§ **Available data**
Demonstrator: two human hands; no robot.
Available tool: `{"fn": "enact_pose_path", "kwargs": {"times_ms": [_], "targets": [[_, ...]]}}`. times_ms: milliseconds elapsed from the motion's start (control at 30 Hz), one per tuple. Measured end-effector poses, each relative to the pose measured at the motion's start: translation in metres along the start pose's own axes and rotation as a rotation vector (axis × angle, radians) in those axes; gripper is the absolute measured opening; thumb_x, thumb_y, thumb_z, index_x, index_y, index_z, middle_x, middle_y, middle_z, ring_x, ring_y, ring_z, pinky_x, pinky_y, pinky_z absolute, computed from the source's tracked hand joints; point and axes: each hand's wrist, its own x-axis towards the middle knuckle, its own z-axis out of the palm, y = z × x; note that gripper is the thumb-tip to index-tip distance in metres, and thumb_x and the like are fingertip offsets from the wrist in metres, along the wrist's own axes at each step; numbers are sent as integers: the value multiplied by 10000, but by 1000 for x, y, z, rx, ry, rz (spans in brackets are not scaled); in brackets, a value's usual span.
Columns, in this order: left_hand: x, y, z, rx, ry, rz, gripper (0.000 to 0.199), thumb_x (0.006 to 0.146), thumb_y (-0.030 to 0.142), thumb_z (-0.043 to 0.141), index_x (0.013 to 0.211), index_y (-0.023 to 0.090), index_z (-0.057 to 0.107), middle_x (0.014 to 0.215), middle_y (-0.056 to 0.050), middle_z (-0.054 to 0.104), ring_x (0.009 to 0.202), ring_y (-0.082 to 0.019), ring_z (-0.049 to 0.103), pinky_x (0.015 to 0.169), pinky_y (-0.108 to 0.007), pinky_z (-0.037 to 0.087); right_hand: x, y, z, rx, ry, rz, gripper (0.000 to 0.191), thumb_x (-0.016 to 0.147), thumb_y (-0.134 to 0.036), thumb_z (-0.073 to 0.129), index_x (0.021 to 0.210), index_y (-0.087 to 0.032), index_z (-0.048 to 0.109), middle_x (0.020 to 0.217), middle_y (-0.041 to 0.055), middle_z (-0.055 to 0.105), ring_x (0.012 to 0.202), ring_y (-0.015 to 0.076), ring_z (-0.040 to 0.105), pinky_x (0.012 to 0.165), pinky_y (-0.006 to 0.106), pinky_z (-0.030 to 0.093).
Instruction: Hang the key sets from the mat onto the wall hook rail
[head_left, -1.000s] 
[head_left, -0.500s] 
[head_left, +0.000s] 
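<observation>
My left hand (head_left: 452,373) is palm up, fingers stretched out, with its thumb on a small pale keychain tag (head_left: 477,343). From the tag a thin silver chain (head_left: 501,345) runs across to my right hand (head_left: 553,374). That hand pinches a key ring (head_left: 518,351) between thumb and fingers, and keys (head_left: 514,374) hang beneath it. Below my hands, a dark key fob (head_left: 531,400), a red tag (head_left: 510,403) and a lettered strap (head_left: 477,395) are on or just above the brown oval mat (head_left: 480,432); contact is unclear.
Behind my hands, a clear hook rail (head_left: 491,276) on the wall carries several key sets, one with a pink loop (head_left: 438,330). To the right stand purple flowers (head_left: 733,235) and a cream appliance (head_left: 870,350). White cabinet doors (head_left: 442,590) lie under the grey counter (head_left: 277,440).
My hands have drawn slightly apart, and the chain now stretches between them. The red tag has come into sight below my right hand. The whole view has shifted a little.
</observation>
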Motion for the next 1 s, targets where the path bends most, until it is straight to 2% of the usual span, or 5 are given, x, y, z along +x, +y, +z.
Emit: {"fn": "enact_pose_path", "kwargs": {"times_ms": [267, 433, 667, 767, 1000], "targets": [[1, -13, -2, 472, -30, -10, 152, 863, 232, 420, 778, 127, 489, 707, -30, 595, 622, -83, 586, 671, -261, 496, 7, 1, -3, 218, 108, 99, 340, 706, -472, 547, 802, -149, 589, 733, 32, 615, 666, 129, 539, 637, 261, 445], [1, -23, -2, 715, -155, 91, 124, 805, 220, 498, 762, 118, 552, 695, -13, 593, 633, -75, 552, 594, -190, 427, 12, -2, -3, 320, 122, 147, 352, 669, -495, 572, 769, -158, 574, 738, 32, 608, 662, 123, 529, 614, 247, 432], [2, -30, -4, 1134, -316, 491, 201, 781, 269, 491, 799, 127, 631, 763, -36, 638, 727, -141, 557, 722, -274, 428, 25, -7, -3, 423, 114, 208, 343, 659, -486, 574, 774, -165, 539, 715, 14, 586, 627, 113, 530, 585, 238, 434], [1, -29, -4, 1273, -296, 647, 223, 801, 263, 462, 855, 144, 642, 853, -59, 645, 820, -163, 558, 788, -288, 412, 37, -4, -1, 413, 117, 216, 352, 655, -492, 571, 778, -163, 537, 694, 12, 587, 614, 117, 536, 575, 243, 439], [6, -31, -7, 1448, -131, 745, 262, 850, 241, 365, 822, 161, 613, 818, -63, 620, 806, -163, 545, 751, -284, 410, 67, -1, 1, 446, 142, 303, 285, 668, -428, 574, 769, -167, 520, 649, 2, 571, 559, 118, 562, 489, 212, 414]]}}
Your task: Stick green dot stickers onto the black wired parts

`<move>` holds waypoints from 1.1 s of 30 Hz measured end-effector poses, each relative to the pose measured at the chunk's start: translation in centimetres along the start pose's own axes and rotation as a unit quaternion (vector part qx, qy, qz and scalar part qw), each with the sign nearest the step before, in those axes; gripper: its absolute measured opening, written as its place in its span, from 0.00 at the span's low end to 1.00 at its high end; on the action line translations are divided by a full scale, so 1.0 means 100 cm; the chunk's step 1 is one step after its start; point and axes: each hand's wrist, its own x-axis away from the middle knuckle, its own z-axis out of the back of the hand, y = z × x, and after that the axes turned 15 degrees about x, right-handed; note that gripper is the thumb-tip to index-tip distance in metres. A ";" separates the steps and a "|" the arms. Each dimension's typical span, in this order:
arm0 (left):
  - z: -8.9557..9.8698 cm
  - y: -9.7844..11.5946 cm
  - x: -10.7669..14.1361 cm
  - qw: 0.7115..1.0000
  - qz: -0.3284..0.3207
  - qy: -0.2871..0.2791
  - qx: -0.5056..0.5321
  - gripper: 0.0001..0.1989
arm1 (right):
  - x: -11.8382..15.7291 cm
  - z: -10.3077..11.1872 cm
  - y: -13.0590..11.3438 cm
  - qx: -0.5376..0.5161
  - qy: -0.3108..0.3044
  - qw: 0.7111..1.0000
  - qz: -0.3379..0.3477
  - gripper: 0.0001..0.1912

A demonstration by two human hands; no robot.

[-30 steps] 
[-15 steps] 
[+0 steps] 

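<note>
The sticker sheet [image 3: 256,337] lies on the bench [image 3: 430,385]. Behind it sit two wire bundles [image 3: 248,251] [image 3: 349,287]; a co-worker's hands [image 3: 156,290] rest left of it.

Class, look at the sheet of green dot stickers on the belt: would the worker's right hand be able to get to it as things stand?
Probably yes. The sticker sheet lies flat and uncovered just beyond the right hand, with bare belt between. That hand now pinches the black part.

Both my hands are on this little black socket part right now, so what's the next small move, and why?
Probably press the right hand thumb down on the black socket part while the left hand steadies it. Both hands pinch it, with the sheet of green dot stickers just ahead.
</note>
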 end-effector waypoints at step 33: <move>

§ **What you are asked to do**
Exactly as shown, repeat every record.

§ **Output**
Demonstrator: two human hands; no robot.
Available tool: `{"fn": "enact_pose_path", "kwargs": {"times_ms": [_], "targets": [[_, ...]]}}`. times_ms: milliseconds elapsed from the motion's start (control at 30 Hz), one per tuple. Measured end-effector poses, each relative to the pose measured at the motion's start: translation in metres along the start pose's own axes and rotation as a rotation vector (axis × angle, radians) in those axes; gripper is the absolute measured opening; thumb_x, thumb_y, thumb_z, index_x, index_y, index_z, middle_x, middle_y, middle_z, ring_x, ring_y, ring_z, pinky_x, pinky_y, pinky_z absolute, computed from the source's tracked hand joints; point and axes: each hand's wrist, its own x-axis towards the middle knuckle, its own z-axis out of the palm, y = z × x; note that gripper is the thumb-tip to index-tip distance in metres, and thumb_x and the like are fingertip offsets from the wrist in metres, along the wrist's own axes at each step; numbers are sent as integers: the value multiplied by 10000, but by 1000 for x, y, z, rx, ry, rz (spans in brackets are not scaled); in brackets, a value's usual span.
Columns, in this order: left_hand: x, y, z, rx, ry, rz, gripper (0.000 to 0.199), thumb_x (0.006 to 0.146), thumb_y (-0.030 to 0.142), thumb_z (-0.043 to 0.141), index_x (0.013 to 0.211), index_y (-0.023 to 0.090), index_z (-0.057 to 0.107), middle_x (0.014 to 0.215), middle_y (-0.056 to 0.050), middle_z (-0.054 to 0.104), ring_x (0.009 to 0.202), ring_y (-0.082 to 0.019), ring_z (-0.049 to 0.103), pinky_x (0.015 to 0.169), pinky_y (-0.108 to 0.007), pinky_z (-0.037 to 0.087); right_hand: x, y, z, rx, ry, rz, gripper (0.000 to 0.191), thumb_x (-0.016 to 0.147), thumb_y (-0.134 to 0.036), thumb_z (-0.073 to 0.129), index_x (0.021 to 0.210), index_y (-0.087 to 0.032), index_z (-0.048 to 0.109), middle_x (0.020 to 0.217), middle_y (-0.041 to 0.055), middle_z (-0.055 to 0.105), ring_x (0.012 to 0.202), ring_y (-0.015 to 0.076), ring_z (-0.040 to 0.105), pinky_x (0.012 to 0.165), pinky_y (-0.006 to 0.106), pinky_z (-0.030 to 0.093).
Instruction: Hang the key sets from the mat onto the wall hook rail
[head_left, -1.000s] 
[head_left, -0.500s] 
[head_left, +0.000s] 
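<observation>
My left hand (head_left: 452,373) is palm up, fingers stretched out, with its thumb on a small pale keychain tag (head_left: 477,343). From the tag a thin silver chain (head_left: 501,345) runs across to my right hand (head_left: 553,374). That hand pinches a key ring (head_left: 518,351) between thumb and fingers, and keys (head_left: 514,374) hang beneath it. Below my hands, a dark key fob (head_left: 531,400), a red tag (head_left: 510,403) and a lettered strap (head_left: 477,395) are on or just above the brown oval mat (head_left: 480,432); contact is unclear.
Behind my hands, a clear hook rail (head_left: 491,276) on the wall carries several key sets, one with a pink loop (head_left: 438,330). To the right stand purple flowers (head_left: 733,235) and a cream appliance (head_left: 870,350). White cabinet doors (head_left: 442,590) lie under the grey counter (head_left: 277,440).
My hands have drawn slightly apart, and the chain now stretches between them. The red tag has come into sight below my right hand. The whole view has shifted a little.
</observation>
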Motion for the next 1 s, targets where the path bends most, until it is straight to 2% of the usual span, or 5 are given, x, y, z along +x, +y, +z.
Emit: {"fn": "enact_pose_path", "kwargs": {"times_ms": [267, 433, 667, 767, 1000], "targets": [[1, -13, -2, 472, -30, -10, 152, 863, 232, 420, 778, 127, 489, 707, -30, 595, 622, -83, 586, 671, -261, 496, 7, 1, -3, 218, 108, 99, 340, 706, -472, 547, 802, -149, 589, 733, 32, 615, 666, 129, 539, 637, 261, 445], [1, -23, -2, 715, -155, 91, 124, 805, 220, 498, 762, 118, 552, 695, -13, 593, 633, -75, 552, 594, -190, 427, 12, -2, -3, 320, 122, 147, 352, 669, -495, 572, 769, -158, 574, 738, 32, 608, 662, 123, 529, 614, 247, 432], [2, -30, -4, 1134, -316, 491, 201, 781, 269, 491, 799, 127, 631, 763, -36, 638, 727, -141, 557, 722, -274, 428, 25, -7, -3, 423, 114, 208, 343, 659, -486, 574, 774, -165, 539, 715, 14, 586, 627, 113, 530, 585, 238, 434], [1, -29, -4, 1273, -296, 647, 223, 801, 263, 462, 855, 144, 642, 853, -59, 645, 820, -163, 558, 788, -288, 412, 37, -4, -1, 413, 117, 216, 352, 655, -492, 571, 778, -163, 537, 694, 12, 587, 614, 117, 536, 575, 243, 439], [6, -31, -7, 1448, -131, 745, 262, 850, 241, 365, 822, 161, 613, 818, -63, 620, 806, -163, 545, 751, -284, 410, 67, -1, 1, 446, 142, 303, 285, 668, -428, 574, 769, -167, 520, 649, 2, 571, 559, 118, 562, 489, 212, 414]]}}
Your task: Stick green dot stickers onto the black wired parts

`<move>` holds waypoints from 1.1 s of 30 Hz measured end-effector poses, each relative to the pose measured at the chunk's start: translation in centimetres along the start pose's own axes and rotation as a unit quaternion (vector part qx, qy, qz and scalar part qw), each with the sign nearest the step before, in those axes; gripper: its absolute measured opening, written as its place in its span, from 0.00 at the span's low end to 1.00 at its high end; on the action line translations are divided by a full scale, so 1.0 means 100 cm; the chunk's step 1 is one step after its start; point and axes: each hand's wrist, its own x-axis away from the middle knuckle, its own z-axis out of the back of the hand, y = z × x, and after that the axes turned 15 degrees about x, right-handed; note that gripper is the thumb-tip to index-tip distance in metres. A ";" separates the steps and a "|" the arms. Each dimension's typical span, in this order:
arm0 (left):
  - z: -8.9557..9.8698 cm
  - y: -9.7844..11.5946 cm
  - x: -10.7669..14.1361 cm
  - qw: 0.7115..1.0000
  - qz: -0.3284..0.3207
  - qy: -0.2871..0.2791
  - qx: -0.5056..0.5321
  - gripper: 0.0001..0.1989
arm1 (right):
  - x: -11.8382..15.7291 cm
  - z: -10.3077..11.1872 cm
  - y: -13.0590..11.3438 cm
  - qx: -0.5376..0.5161
  - qy: -0.3108..0.3044
  - qw: 0.7111..1.0000
  - qz: -0.3379..0.3477
  - gripper: 0.0001..0.1912

A demonstration by two human hands; no robot.

[-30 steps] 
[-15 steps] 
[+0 steps] 

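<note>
The sticker sheet [image 3: 256,337] lies on the bench [image 3: 430,385]. Behind it sit two wire bundles [image 3: 248,251] [image 3: 349,287]; a co-worker's hands [image 3: 156,290] rest left of it.

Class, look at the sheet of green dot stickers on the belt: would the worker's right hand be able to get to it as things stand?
Probably yes. The sticker sheet lies flat and uncovered just beyond the right hand, with bare belt between. That hand now pinches the black part.

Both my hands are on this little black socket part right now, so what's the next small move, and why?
Probably press the right hand thumb down on the black socket part while the left hand steadies it. Both hands pinch it, with the sheet of green dot stickers just ahead.
</note>
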 end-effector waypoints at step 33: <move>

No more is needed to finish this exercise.